Based on a key project of Chinese Academy of Sciences which has been accomplished in June,1998, this paper provides our solution to the above problems. The language accepted are simplified Chinese and English, Traditional Chinese (Big5) and Traditional Chinese (EUC) will be added in the near future.

Our established system consists of two subsystems: organization based subsystem and Web-page based subsystem. Organization based subsystem is developed specially for users to find whether a certain organization in China has its own Web-site and some detail information about that organization. Web-page based subsystem is developed for users to searching information in Web documents.

We develop our Cspider to traverse the Web on China Internet to ensure that nearly all of the Web servers, each with almost all of the pages, are represented in our database. We create cooperating and distributing Cspiders that share the work of finding things on the Web without duplicating each other's efforts.

Users can conduct searches using uniform query interface that is both for Chinese and English, the character encoding detection module determines the language and sends request to the database supporting the corresponding language. A set of information retrieve functions that natively support Chinese and English searches are available: Boolean query (and, or, not), phrase query, fuzzy query, proximity query, stemming, language parsing, spelling error override.

To remedy the irrelevant problem in information searching, we extract attributes and form a resource profile for each searched document. The resource profile is classified into different categories and indexed with keywords. When users submit their queries, they should also specify the categories which the expected results are likely in. Moreover, a weighting algorithm is designed to determine the relevance and rank results in order of relevancy.

In order to maintain up-to-date information, a time-to-live value (TTL) is set for each stored object. An object remains unchanged until it expires. The expiration of the TTL indicates that the related document must be checked again by invoking the Cspider. Periodically, the Cspider retrieves new Web information and suppresses duplicates.

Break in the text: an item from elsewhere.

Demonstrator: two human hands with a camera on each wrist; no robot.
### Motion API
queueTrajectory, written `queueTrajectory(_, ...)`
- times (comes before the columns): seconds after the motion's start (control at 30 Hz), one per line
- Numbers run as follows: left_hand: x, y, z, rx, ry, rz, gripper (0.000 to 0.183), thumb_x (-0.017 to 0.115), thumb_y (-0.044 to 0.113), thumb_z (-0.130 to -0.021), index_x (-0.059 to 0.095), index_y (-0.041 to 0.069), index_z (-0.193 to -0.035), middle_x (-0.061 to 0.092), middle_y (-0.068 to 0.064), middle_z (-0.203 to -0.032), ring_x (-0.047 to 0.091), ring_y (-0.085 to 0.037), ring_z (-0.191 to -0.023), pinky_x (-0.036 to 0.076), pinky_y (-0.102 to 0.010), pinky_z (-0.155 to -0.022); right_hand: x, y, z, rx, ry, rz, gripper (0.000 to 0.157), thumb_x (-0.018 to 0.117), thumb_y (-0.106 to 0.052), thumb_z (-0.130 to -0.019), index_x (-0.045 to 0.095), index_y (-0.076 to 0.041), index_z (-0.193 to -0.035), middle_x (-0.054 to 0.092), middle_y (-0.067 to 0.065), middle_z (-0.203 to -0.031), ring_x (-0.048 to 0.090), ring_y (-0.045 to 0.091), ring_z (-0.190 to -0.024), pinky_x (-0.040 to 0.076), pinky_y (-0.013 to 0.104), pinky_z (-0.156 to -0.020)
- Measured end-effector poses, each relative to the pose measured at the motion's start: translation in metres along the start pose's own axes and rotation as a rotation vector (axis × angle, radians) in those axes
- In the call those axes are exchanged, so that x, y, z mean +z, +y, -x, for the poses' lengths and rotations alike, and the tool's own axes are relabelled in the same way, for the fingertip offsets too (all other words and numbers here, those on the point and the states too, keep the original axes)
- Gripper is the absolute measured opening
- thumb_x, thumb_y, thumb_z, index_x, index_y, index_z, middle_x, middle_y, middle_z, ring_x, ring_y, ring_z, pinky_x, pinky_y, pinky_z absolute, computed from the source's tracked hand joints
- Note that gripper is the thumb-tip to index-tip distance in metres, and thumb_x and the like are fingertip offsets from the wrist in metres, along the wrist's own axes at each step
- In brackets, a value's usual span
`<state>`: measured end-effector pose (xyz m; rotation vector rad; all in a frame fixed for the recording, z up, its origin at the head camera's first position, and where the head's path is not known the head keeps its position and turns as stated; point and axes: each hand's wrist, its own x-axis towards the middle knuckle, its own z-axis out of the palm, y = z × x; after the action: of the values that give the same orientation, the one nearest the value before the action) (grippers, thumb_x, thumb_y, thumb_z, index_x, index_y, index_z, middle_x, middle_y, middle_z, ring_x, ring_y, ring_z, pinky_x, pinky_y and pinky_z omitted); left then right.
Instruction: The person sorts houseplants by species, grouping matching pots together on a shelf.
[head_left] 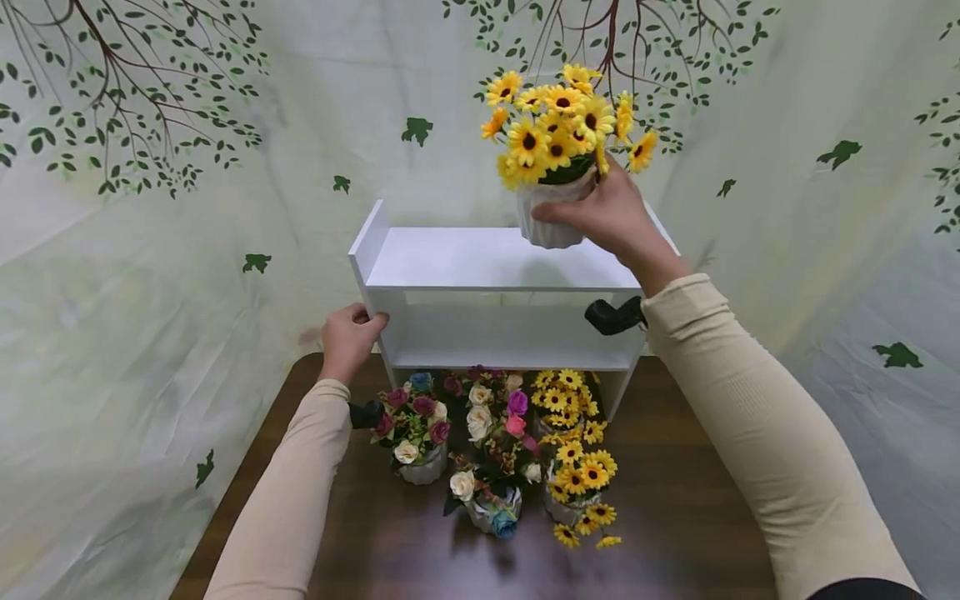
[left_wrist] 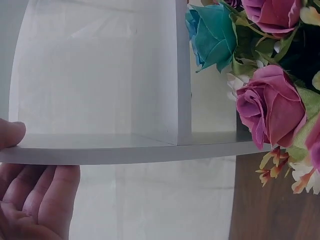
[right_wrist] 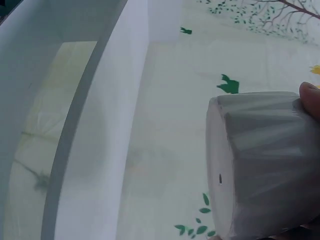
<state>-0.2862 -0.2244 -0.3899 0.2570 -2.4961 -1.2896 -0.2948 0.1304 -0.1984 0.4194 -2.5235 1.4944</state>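
My right hand (head_left: pixel 611 212) grips a white ribbed pot of yellow sunflowers (head_left: pixel 555 137), held up above the top board of a white shelf (head_left: pixel 450 258). In the right wrist view the pot (right_wrist: pixel 270 160) shows its flat base, apart from the shelf board (right_wrist: pixel 102 130). My left hand (head_left: pixel 351 340) pinches the shelf's left side panel. The left wrist view shows the thumb on one face of that panel (left_wrist: pixel 125 155) and the fingers on the other.
In front of the shelf on the dark wooden table (head_left: pixel 675 500) stand a pot of mixed roses (head_left: pixel 420 429), pots of roses in the middle (head_left: pixel 491 492) and pots of sunflowers (head_left: pixel 577 475) at the right. A leaf-printed curtain (head_left: pixel 187 292) hangs behind.
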Motion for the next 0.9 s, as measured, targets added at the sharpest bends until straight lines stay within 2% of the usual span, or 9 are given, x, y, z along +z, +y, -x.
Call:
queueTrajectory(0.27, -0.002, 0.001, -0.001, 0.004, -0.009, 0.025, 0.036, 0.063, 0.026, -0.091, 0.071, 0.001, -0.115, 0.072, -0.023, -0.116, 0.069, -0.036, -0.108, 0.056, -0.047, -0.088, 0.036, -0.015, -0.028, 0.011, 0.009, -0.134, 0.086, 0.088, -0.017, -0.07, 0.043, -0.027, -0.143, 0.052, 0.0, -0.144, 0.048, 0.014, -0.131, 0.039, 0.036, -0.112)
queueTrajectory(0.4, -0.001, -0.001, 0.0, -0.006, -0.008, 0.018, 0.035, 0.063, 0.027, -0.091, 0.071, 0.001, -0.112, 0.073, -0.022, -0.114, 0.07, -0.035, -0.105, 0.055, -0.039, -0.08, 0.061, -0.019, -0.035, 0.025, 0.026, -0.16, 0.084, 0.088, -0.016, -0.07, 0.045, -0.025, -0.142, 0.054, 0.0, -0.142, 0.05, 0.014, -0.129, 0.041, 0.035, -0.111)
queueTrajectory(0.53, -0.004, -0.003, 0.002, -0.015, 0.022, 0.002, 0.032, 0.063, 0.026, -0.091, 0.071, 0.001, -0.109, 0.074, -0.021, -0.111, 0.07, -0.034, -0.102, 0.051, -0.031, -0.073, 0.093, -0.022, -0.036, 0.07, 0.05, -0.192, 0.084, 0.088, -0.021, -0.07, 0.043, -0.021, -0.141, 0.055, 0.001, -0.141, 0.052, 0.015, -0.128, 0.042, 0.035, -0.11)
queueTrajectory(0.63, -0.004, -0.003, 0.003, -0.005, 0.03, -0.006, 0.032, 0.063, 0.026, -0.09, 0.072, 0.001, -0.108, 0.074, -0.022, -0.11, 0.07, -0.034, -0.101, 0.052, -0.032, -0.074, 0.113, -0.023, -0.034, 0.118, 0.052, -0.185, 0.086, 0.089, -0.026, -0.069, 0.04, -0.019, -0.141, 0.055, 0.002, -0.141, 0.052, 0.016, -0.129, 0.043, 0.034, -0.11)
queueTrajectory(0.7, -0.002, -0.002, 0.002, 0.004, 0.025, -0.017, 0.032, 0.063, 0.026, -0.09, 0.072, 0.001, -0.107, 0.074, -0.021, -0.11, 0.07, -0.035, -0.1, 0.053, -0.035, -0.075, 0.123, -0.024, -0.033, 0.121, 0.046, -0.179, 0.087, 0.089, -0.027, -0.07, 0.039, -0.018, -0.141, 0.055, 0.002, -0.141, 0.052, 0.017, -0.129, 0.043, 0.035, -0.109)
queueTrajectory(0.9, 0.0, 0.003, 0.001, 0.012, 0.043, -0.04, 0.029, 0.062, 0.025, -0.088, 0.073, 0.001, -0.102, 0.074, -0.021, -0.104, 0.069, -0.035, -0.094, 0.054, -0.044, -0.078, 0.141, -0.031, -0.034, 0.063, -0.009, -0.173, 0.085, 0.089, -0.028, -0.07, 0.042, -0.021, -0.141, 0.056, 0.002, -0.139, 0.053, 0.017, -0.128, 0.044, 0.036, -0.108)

The Web-page Based Subsystem Structure

As depicted in Fig.1, the system consists of four parts: the information gatherer, the search engine, the query server and the scheduler. The information gatherer is designed to run at distributed sites for collecting Web documents within particular topology scope, generating resource profile for each document through summarizing module and classifying the resource profiles into different categories. To speed up the process, as many search engines as the number of categories are concurrently initiated, each search engine serves an individual category. The category-based search engine gets and indexes resource profiles of the specific category from all information gatherers. The query server accepts user's query and invokes related search engine, organizes the retrieved results provided by search engine. The scheduler is responsible for scheduling and dispatching tasks to the distributed gatherers and search engines. In order to accommodate the constantly growing number of Web servers and information online, we have given particular attentions to developing a flexible and extensible architecture, so that the system is capable of on-the-fly reconfiguration.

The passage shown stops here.